Content starts

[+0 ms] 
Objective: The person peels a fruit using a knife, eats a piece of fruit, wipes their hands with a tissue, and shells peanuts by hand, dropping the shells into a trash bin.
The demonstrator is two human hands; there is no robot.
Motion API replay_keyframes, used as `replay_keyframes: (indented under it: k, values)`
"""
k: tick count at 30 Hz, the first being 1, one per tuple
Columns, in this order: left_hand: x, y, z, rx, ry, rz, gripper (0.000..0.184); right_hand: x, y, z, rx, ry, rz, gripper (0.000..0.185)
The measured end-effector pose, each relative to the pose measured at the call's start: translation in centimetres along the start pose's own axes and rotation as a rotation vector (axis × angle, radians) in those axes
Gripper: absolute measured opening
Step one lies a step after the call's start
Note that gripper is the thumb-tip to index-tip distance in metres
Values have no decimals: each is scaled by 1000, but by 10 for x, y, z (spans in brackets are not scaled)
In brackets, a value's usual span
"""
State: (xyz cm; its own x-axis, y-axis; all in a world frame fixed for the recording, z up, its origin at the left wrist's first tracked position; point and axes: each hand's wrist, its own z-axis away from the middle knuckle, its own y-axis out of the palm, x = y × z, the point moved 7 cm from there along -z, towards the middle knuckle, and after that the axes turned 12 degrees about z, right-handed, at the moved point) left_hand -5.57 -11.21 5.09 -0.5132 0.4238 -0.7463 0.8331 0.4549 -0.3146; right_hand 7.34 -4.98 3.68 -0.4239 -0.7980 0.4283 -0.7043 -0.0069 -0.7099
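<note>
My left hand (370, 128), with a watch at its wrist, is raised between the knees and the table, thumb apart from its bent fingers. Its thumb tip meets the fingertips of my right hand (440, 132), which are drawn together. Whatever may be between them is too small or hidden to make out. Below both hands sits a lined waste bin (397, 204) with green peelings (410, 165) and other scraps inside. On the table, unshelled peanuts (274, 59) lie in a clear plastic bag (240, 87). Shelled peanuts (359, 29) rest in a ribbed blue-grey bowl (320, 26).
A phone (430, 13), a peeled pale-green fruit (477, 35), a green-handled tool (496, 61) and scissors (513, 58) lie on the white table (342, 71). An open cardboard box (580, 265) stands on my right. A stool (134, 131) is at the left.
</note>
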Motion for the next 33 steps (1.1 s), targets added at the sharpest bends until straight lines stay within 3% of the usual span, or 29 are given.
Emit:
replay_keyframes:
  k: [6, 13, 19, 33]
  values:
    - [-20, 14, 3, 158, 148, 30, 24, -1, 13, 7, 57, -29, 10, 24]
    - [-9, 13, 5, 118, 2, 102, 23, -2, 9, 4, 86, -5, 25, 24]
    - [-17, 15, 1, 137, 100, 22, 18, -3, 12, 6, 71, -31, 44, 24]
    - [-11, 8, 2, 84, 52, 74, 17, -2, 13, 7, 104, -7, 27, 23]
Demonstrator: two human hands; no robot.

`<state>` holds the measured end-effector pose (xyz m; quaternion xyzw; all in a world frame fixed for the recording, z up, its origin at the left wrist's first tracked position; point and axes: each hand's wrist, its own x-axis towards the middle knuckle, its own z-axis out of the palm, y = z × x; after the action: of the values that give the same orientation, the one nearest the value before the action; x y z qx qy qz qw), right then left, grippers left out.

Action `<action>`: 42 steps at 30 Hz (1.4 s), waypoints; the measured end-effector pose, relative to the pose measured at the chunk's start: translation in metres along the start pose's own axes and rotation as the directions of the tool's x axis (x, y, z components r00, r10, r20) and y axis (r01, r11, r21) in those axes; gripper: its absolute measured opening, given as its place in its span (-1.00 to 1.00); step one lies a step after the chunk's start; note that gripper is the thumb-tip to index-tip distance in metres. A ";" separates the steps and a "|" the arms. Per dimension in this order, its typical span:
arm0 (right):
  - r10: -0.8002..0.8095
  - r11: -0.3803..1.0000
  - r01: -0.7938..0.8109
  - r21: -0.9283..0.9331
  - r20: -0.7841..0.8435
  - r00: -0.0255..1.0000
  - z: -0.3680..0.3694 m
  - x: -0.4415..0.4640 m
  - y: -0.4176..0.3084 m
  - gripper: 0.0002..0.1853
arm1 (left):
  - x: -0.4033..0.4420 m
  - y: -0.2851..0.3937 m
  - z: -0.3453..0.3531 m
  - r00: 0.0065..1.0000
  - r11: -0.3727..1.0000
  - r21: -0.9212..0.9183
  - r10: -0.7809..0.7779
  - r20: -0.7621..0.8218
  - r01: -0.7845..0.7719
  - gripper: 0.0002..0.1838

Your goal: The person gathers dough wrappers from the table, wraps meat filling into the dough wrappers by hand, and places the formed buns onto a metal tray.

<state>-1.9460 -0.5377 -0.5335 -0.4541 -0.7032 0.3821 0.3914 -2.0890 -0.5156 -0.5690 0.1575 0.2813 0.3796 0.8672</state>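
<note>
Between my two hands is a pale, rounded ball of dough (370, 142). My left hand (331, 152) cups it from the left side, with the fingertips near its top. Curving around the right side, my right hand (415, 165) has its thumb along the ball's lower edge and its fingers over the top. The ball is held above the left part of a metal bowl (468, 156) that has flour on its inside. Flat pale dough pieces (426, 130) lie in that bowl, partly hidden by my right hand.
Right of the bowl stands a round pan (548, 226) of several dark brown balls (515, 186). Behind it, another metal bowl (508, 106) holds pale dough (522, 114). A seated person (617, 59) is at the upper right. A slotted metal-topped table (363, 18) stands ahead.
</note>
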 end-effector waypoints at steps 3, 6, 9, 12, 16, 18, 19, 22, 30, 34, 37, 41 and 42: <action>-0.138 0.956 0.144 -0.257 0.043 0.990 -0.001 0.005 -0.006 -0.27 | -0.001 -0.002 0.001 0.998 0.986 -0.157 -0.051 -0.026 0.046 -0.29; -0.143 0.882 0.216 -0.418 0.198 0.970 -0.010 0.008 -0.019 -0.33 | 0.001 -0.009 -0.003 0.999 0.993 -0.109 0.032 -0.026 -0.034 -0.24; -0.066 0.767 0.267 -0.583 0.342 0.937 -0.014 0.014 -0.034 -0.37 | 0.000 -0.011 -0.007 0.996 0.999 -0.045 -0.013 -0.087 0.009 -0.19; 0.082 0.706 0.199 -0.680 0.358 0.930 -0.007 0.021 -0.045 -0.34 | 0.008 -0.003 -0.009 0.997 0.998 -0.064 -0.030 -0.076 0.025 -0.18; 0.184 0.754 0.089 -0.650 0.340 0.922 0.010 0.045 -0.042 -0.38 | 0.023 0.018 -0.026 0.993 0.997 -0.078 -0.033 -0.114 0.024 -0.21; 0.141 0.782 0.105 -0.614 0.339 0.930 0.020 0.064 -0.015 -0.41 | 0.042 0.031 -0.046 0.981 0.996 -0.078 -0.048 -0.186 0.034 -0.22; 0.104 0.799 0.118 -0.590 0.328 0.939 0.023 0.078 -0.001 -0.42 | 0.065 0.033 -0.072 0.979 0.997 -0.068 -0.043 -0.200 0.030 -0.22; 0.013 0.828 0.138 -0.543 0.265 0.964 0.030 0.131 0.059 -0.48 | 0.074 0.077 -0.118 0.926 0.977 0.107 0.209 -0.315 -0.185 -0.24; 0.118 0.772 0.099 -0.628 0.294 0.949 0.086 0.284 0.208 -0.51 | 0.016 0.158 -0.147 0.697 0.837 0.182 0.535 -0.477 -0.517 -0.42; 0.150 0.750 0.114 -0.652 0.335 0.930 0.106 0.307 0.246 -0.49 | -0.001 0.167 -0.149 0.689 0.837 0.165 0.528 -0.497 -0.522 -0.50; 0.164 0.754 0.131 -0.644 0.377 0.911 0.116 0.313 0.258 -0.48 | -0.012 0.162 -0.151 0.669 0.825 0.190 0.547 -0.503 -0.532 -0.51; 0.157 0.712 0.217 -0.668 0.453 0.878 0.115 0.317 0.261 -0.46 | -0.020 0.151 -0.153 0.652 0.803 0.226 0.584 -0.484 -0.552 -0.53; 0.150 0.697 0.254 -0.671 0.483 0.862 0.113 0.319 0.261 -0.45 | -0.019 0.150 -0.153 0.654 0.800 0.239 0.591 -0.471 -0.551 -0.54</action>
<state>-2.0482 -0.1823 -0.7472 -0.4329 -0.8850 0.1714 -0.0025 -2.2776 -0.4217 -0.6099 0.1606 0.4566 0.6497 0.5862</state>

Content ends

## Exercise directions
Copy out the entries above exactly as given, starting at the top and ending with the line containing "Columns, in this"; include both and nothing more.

## Response to the task
[+0 ms] 
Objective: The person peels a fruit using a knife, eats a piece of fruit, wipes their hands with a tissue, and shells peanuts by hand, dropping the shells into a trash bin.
The demonstrator is two human hands; there is no robot.
Motion API replay_keyframes, used as `replay_keyframes: (indented under it: k, values)`
"""
k: tick count at 30 Hz, the first being 1, one per tuple
Columns, in this order: left_hand: x, y, z, rx, ry, rz, gripper (0.000..0.184); right_hand: x, y, z, rx, ry, rz, gripper (0.000..0.185)

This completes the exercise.